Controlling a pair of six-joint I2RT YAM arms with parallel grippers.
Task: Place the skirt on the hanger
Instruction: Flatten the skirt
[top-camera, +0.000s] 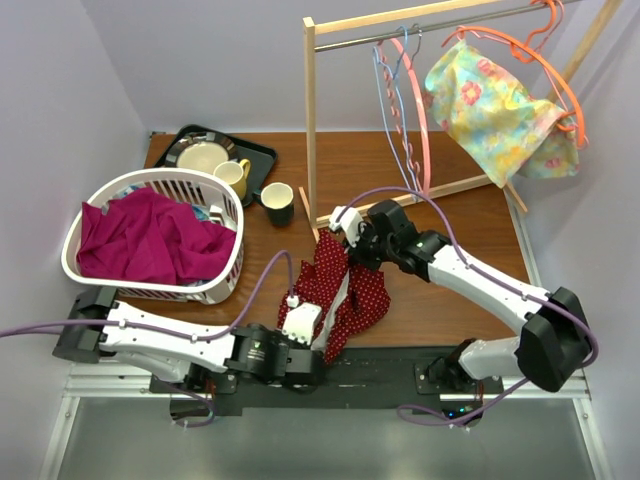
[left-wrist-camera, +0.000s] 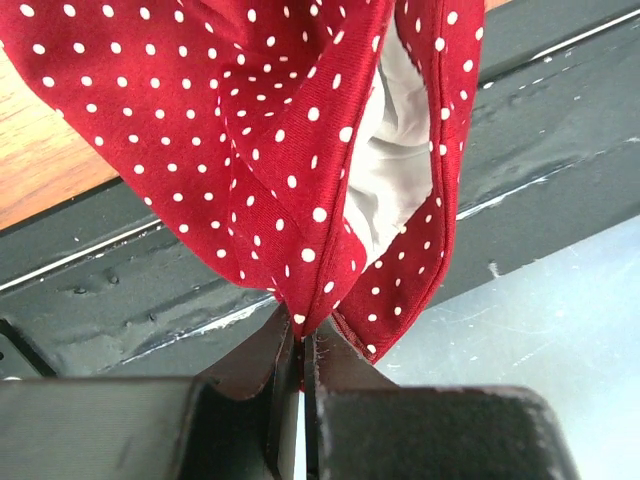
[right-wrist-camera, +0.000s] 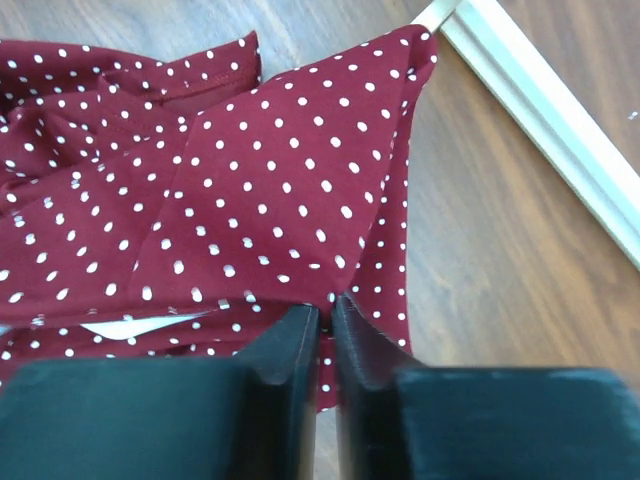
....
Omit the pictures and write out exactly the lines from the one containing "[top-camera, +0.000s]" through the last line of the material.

[top-camera, +0.000s] 
[left-wrist-camera, +0.000s] 
[right-wrist-camera, +0.000s] 

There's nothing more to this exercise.